This month, ShopTalk will melt your heart with tales of repair, care, and some history of the TKS ice protection system on piston-engine aircraft. You may not know this but slight damage to the TKS panel with no subsequent airframe damage can set you back 5 grand or more! First, a little history.

Back in 1978, when I got into general aviation, almost all de-ice and known-icing light aircraft were protected by inflatable rubber boots that were glued to the leading edges of the wings, horizontal stabilizer, and vertical fin. These boots had ribs in them that would inflate to break off the ice. The engine would have a pressure pump and valves that would cycle the boot(s) inflation on and off.

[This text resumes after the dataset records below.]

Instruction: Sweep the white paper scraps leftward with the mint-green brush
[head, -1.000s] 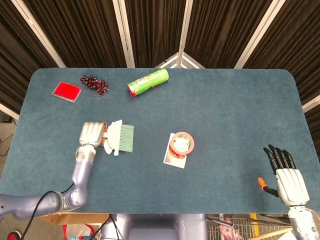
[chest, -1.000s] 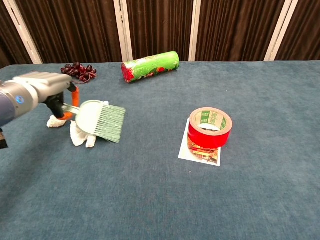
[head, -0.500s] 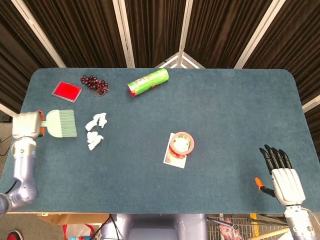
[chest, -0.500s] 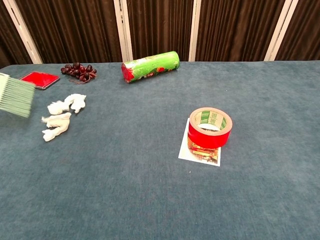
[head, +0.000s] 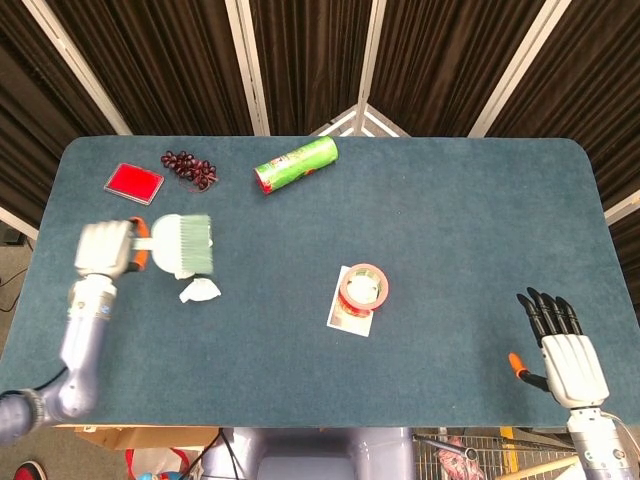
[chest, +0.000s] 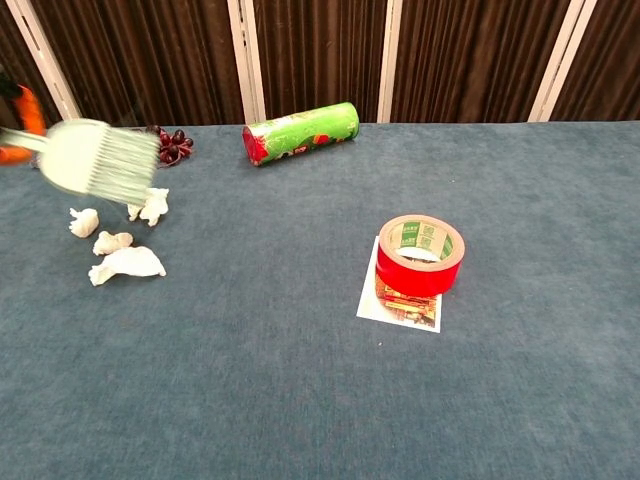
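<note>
Brush (head: 183, 245) swung back over four scraps (chest: 127, 263).

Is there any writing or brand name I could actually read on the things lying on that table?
None can be read.
Tape roll: green printed marks inside its core, too small to read.
Green canister: patterned wrapper, any lettering blurred.
Printed card under the tape roll: a picture, with no legible words.
Red pad, mint-green brush, white paper scraps: no writing visible.
</note>
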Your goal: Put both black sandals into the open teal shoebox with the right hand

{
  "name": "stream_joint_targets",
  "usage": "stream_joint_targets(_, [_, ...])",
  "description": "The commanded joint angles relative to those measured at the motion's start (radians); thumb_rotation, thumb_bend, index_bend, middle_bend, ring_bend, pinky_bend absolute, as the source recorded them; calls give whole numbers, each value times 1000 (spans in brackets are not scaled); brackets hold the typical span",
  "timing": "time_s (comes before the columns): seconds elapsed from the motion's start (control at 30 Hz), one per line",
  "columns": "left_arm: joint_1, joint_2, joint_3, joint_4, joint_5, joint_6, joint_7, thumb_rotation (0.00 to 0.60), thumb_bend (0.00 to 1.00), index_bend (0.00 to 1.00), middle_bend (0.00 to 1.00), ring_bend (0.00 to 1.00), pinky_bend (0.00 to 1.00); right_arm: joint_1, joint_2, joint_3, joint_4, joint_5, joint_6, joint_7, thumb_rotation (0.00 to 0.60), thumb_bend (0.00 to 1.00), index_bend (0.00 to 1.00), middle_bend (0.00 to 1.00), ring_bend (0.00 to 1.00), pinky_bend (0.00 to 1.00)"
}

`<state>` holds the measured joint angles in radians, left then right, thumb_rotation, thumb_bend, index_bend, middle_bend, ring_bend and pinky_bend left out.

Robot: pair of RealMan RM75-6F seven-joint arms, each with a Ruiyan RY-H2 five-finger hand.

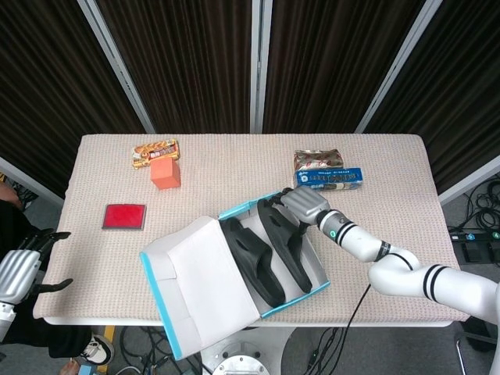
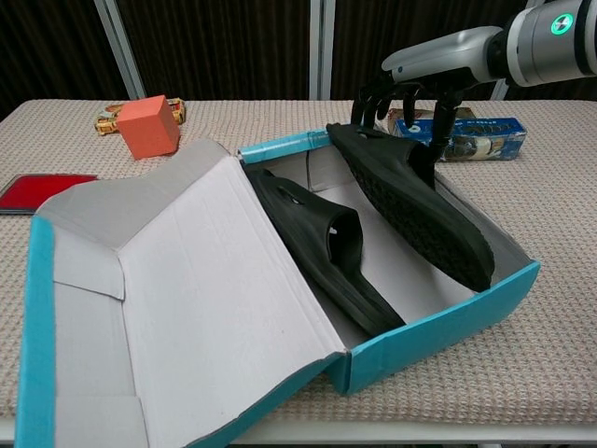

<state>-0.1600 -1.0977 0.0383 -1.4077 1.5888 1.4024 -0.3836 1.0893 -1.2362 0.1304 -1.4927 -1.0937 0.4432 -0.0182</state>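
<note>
Both sandals (image 2: 373,224) in shoebox (image 2: 438,322) — robot hand (image 2: 410,93) above

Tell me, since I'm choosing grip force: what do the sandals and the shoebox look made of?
Sandals: likely moulded foam or rubber, matte black, seamless, textured sole. Shoebox: paperboard, teal outside, plain grey-white inside, with folded flaps and creases.
</note>
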Motion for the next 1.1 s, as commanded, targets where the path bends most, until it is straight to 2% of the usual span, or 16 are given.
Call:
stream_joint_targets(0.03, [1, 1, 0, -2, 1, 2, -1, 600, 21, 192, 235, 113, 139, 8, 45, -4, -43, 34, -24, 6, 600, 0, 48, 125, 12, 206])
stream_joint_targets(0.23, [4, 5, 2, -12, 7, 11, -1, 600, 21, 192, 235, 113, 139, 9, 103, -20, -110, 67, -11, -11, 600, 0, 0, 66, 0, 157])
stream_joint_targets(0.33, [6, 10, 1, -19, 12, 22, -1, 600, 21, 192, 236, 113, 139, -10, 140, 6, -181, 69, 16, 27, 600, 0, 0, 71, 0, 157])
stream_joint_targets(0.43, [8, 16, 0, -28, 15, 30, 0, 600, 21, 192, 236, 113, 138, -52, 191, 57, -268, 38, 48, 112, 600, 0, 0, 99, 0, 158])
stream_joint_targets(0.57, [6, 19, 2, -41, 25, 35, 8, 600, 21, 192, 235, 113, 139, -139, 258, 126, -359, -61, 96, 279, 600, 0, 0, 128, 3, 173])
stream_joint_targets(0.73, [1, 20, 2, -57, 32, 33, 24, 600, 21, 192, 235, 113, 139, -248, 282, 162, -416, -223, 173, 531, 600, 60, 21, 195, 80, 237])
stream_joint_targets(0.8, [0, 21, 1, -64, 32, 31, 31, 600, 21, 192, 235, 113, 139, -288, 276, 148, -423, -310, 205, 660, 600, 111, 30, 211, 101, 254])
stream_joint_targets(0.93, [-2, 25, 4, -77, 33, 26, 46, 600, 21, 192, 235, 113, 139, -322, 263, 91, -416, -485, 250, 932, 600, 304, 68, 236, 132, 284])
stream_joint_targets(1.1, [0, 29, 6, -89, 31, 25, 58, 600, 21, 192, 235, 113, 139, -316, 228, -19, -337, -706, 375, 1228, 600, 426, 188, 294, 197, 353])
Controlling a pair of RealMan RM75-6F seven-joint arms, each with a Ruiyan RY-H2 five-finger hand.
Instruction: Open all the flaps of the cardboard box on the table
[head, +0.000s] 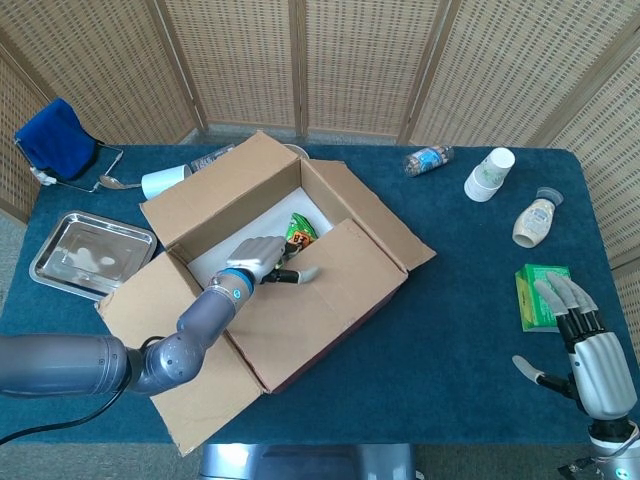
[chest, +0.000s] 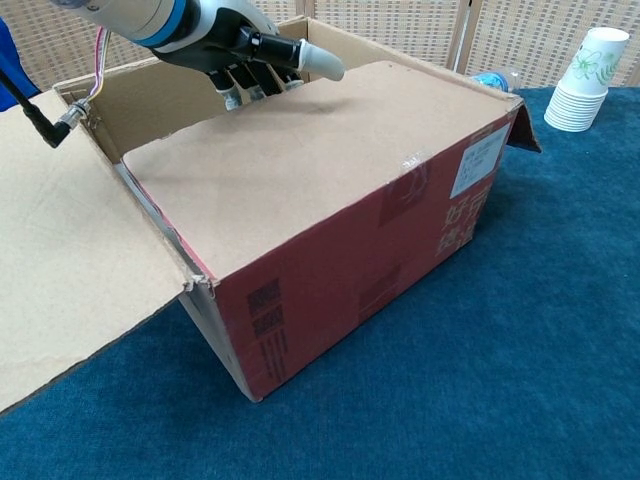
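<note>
The cardboard box (head: 345, 318) stands mid-table, red-sided in the chest view (chest: 360, 270). Its near flap (head: 320, 290) (chest: 300, 160) lies folded over the opening. The left flap (head: 170, 345) (chest: 70, 240), back flap (head: 220, 185) and right flap (head: 375, 215) are spread outward. My left hand (head: 262, 262) (chest: 235, 45) is at the near flap's inner edge, thumb stretched above the cardboard, fingers dipping below the edge into the box. A green packet (head: 298, 233) lies inside. My right hand (head: 585, 350) hovers open at the lower right, far from the box.
A metal tray (head: 90, 252) and blue cloth (head: 55, 138) sit at the left, a tipped white cup (head: 165, 181) behind the box. On the right are a plastic bottle (head: 428, 159), stacked paper cups (head: 490, 173) (chest: 590, 80), a white bottle (head: 533, 221) and a green carton (head: 540, 295).
</note>
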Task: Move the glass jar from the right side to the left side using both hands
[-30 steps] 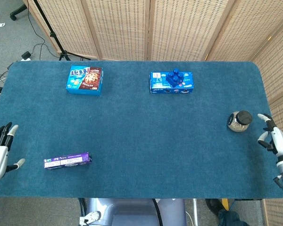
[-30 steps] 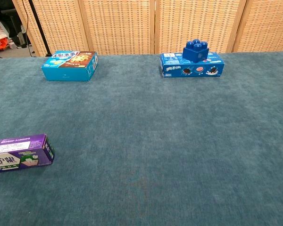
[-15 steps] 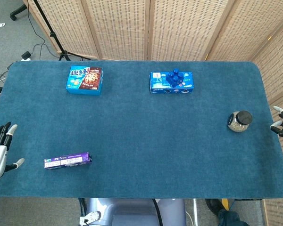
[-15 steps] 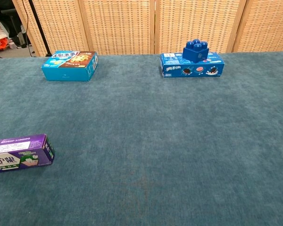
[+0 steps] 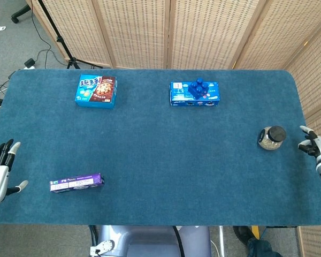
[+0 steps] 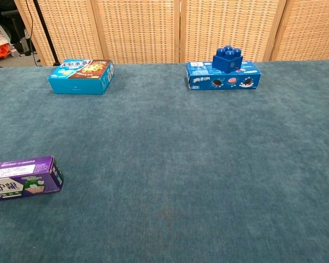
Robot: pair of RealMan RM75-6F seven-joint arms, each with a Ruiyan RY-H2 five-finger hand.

The prop was protected by electric heating boots glued to the root of each blade with a timer to cycle, on and off, or an alcohol slinger ring with small tubes to each blade. A separate tank and pump were utilized to push alcohol to the slinger ring. The fluid would squirt out onto a rubber boot glued on each blade leading edge near the root of the blade via centrifugal force.

Forward visibility in icing conditions was maintained by heating all or a portion of the windshield or an alcohol spray bar located at the base of the windshield. On some twin-engine planes, the pilot’s windshield had a transparent evaporated gold layer on one of the internal laminate layers, an electric heating element. These windshields were very expensive to replace if damaged (over $30K in the ‘80s). A less expensive solution was a heated transparent pane that was attached to the airframe in front of and leaning parallel against the windshield. The pilot looked through both the windshield and the hot pane. These were somewhat common and more affordable compared to the gold tint windshields.

Also, back in the ‘70s, it was commonplace to patch the rubber airframe boots if they got damaged. There was a limit to how much damage (size-wise) and how many patches could be on each boot. In some cases, one just had to peel the old boot off and throw it away. Cleaning the wing of all the old glue and re-gluing a new boot was time-consuming, but not terribly difficult.

Except for the evaporated gold, these technologies were developed and mostly perfected prior to and during World War II. Another WWII technology, the subject of this ShopTalk, is TKS. By studying its history, we can also suss out the main TKS components.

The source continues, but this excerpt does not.